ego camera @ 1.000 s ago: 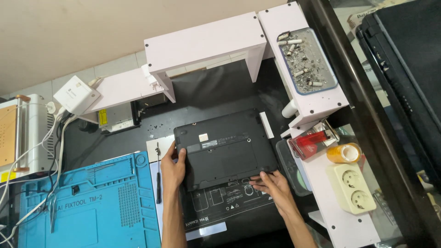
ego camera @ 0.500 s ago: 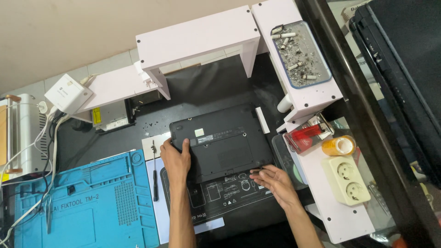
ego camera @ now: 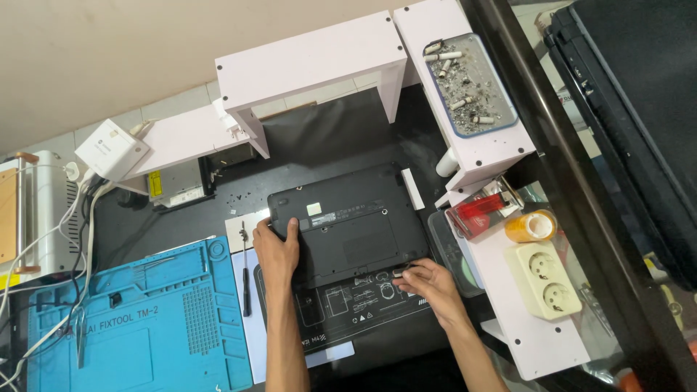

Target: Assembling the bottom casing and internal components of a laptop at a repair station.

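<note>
Lying upside down on the black desk, the laptop (ego camera: 348,232) sits between a blue mat (ego camera: 138,319) and a white shelf (ego camera: 537,305). Left hand (ego camera: 278,254) presses flat on its left edge, fingers spread. Right hand (ego camera: 430,282) pinches at the panel's lower right edge, fingers curled narrow. Screwdriver (ego camera: 246,272) lies just beside the left hand.

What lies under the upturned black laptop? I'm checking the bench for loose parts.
Under the black laptop a black printed work mat shows at its near edge. Both hands, left and right, touch the laptop; the rest beneath is covered.
</note>
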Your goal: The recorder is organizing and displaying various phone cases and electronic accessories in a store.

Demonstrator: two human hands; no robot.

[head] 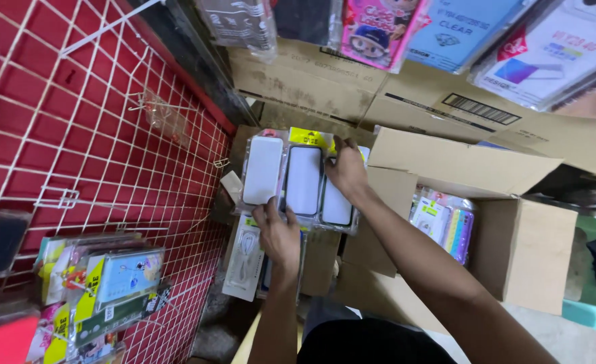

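Observation:
Three clear plastic packs of phone cases with white inserts and yellow tops lie fanned side by side on an open cardboard box: a left pack [262, 170], a middle pack [304, 180] and a right pack [337, 205]. My left hand [279, 236] grips their lower edges, thumb on the left pack. My right hand [346, 172] presses on the upper part of the right pack. More packs [244, 259] lie beneath, partly hidden by my left arm.
A red wall with a white wire grid [95, 135] stands at left, hung with packaged cases [102, 286]. Cardboard boxes [520, 249] crowd the right; one holds colourful cases [446, 226]. More packs hang overhead [446, 27].

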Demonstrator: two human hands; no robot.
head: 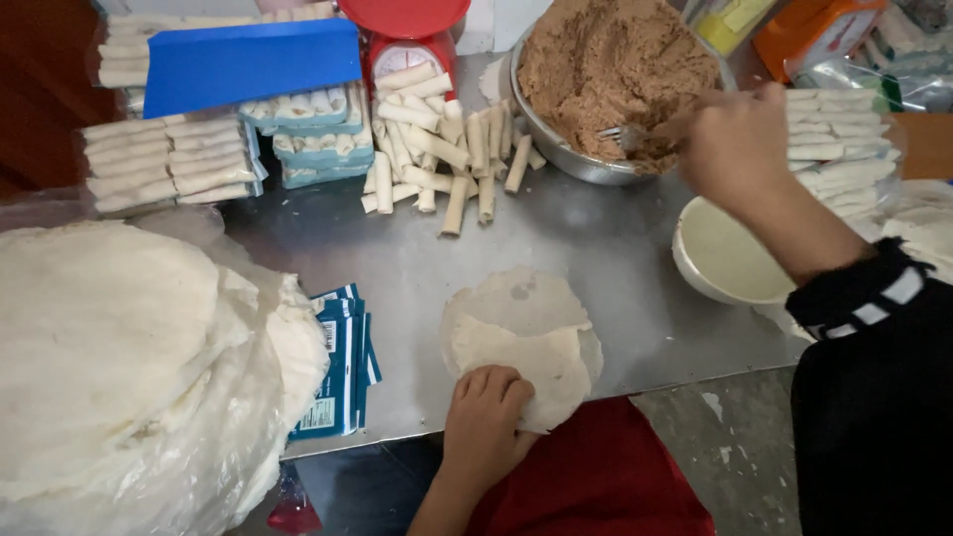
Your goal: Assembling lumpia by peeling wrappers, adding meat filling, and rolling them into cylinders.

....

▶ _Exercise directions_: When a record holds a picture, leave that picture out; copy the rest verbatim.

▶ _Exercise answer_:
ego camera @ 1.000 s ago: 
ego camera @ 0.500 s ago: 
ego camera @ now: 

Target: Assembling the bottom casing and internal components of a laptop at a repair station.

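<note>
Lying upside down on the black desk, the laptop (ego camera: 348,232) sits between a blue mat (ego camera: 138,319) and a white shelf (ego camera: 537,305). Left hand (ego camera: 278,254) presses flat on its left edge, fingers spread. Right hand (ego camera: 430,282) pinches at the panel's lower right edge, fingers curled narrow. Screwdriver (ego camera: 246,272) lies just beside the left hand.

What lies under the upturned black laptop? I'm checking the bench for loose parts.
Under the black laptop a black printed work mat shows at its near edge. Both hands, left and right, touch the laptop; the rest beneath is covered.
</note>
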Your goal: The recorder is organizing and displaying various phone cases and electronic accessories in a store.

Demonstrator: two human hands; no robot.

[head] 

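Observation:
Three clear plastic packs of phone cases with white inserts and yellow tops lie fanned side by side on an open cardboard box: a left pack [262, 170], a middle pack [304, 180] and a right pack [337, 205]. My left hand [279, 236] grips their lower edges, thumb on the left pack. My right hand [346, 172] presses on the upper part of the right pack. More packs [244, 259] lie beneath, partly hidden by my left arm.
A red wall with a white wire grid [95, 135] stands at left, hung with packaged cases [102, 286]. Cardboard boxes [520, 249] crowd the right; one holds colourful cases [446, 226]. More packs hang overhead [446, 27].
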
Demonstrator: two human hands; no robot.
head: 
Your goal: Assembling lumpia by peeling wrappers, adding meat filling, and rolling them into cylinders.

The answer is complete.